Open sebastianbergmann opened 11 months ago
CC @drupol
Interesting idea. I'll have a look at it.
I was hoping to not having to touch phpab anymore ;-)
Once again, my fault ... Sorry đ
No worries. It's a very reasonable request :)
I just tried to implement this - and failed.
The current implementation uses iterators to add the files into the phar. Should be fairly straight forward to hook into this.
The docs on phar::buildFromIterator
state an SplFileInfo
should be returned. So I implemented my own wrapping IteratorIterator
that is (verifiably) constructing my custom SplFileInfo
for each entry.
But none of my overwritten methods are ever called.
I do not currently see any means to control the meta data in the phar at build time. The cli tool mentioned does a binary patch of the raw data. It's not actually using the phar API.
I'm not sure what to do here atm..
Okay, reading the php-src (https://github.com/php/php-src/blob/master/ext/phar/phar_object.c) helped shedding some light.
If I understand the inline docs for ::buildFromIterator
correctly, ext/phar
is always, no matter what, using the info from the actual file being added. I have no idea why there is support for SplFileInfo
at all, as nothing is actually used from it.
There are basically two ways - despite the many different APIs - to add things into the phar: By having ext/phar
get pretty much everything from the actual source file, or by using addFromString
- which does not provide any means to set timestamps.
So, looks like for the time being, there is nothing I can do here - at least not by using the ext/phar
-API: The time stamp has to be either "correct" before the file gets added into the phar or we have to patch the created phar file.
I could, in theory, include Jordi's library and introduce this as a post-processing step.
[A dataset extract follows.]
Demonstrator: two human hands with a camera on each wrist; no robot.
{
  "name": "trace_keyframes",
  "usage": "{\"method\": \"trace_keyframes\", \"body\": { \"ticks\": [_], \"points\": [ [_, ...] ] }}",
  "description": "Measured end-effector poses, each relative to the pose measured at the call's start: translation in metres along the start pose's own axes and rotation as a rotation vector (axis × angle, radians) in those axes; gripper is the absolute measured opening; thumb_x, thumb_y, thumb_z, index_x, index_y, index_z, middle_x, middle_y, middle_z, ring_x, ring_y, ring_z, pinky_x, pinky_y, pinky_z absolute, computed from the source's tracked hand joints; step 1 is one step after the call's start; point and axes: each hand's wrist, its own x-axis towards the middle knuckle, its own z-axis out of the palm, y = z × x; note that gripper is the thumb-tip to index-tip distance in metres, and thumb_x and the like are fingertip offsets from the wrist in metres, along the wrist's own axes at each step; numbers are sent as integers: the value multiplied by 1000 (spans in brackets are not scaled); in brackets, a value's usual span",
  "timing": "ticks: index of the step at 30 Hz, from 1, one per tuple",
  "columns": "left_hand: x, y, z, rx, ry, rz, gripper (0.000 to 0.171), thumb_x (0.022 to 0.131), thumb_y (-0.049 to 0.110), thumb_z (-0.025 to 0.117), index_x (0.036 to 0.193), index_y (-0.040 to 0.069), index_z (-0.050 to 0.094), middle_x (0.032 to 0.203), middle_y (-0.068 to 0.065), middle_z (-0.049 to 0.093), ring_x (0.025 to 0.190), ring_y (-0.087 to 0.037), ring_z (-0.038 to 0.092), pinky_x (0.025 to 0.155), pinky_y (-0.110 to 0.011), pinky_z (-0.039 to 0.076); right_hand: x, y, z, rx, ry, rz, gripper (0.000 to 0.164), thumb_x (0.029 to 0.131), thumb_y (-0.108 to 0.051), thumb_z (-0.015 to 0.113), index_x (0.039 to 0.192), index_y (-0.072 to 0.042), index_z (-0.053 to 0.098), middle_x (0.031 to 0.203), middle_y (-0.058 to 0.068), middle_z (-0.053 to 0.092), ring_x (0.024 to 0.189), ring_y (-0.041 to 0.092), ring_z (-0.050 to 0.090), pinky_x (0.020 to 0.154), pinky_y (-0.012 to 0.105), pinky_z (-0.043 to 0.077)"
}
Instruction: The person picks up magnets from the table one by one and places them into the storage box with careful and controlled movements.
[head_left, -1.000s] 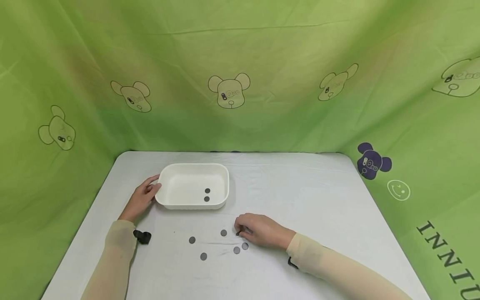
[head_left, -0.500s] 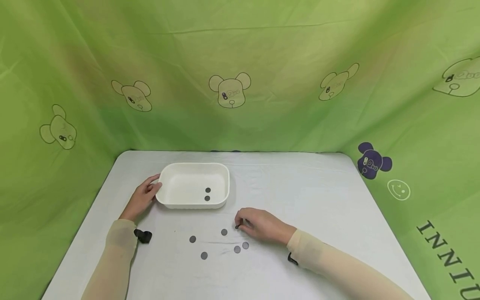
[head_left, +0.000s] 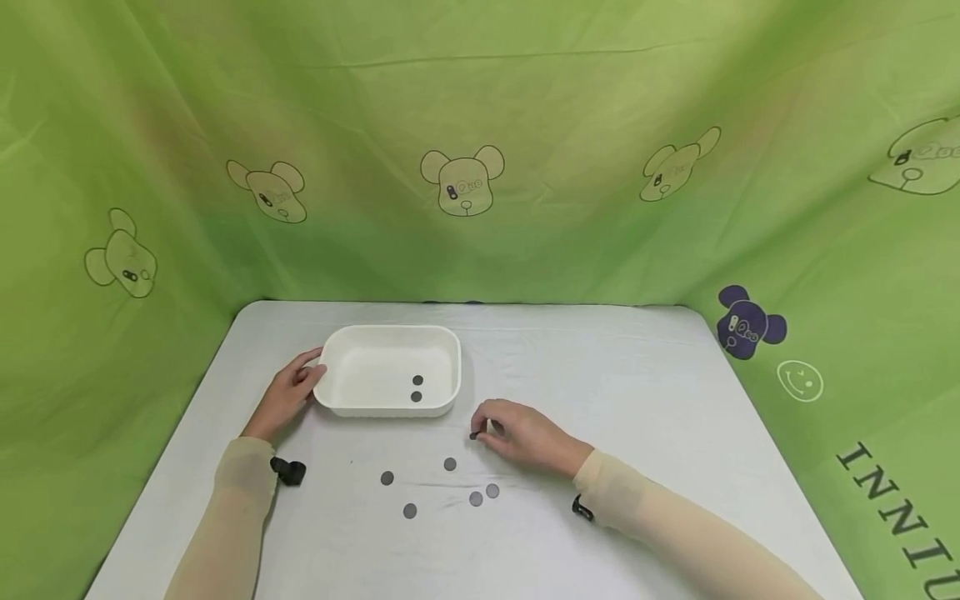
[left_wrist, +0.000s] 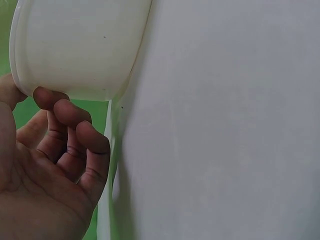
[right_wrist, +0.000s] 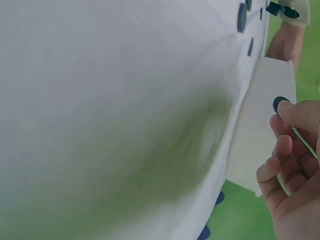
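A white rectangular plastic box (head_left: 367,367) stands on the table with two dark round discs (head_left: 417,388) lying in its right part. My left hand (head_left: 287,396) grips the box's left end, the thumb over its rim and curled fingers against the outer wall in the left wrist view. Between thumb and index finger my right hand (head_left: 521,435) pinches another small dark disc (right_wrist: 280,103). That hand hovers to the right of the box's front corner, apart from it. Several grey discs lie loose on the table in front, among them one disc (head_left: 450,464) nearest the box.
A white cloth covers the table (head_left: 600,367). Green curtains (head_left: 465,258) with printed bear heads hang behind it and along both sides. Black wrist straps show on the left sleeve (head_left: 238,500) and the right sleeve (head_left: 645,508).
My right hand has risen away from the loose discs toward the back of the table, still pinching its disc. The left hand keeps its grip on the box, which stays in place.
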Motion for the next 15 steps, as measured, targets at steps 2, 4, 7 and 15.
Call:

But that's not much different from what you do now already.
Thank you for looking into this.
Maybe @nielsdos, who has done a bit of work on ext/phar
recently, can help? It would be great if starting with PHP 8.4 it would be possible to set a timestamp for all files that are added to a PHAR using ext/phar
.
@sebastianbergmann how should the API look like? Something like setTimestamp(string $filename, int|DateTimeInterface $dateTime)
? That seems doable.
Thank you for your reply, Niels. To be honest, I have not really thought about the API for this yet. The first thing that came to mind was an optional DateTimeImmutable
argument for Phar::buildFromIterator()
to set the timestamp for all files that are added to that timestamp. Or a Phar::setTimestampForAllFiles(DateTimeImmuable)
method.
What do you think, Arne?
CC @seldaek as this could, eventually, hopefully, at some point in the future, make Seld\PharUtils\Timestamps
superfluous.
I'm not yet convinced that having a specific API for timestamps on ext/phar
would be the best way to approach this, as that's rather limiting. Technically, there can be a lot of properties on a file or directory additionally to "only" the timestamp (which one actually? mtime? atime? ...?).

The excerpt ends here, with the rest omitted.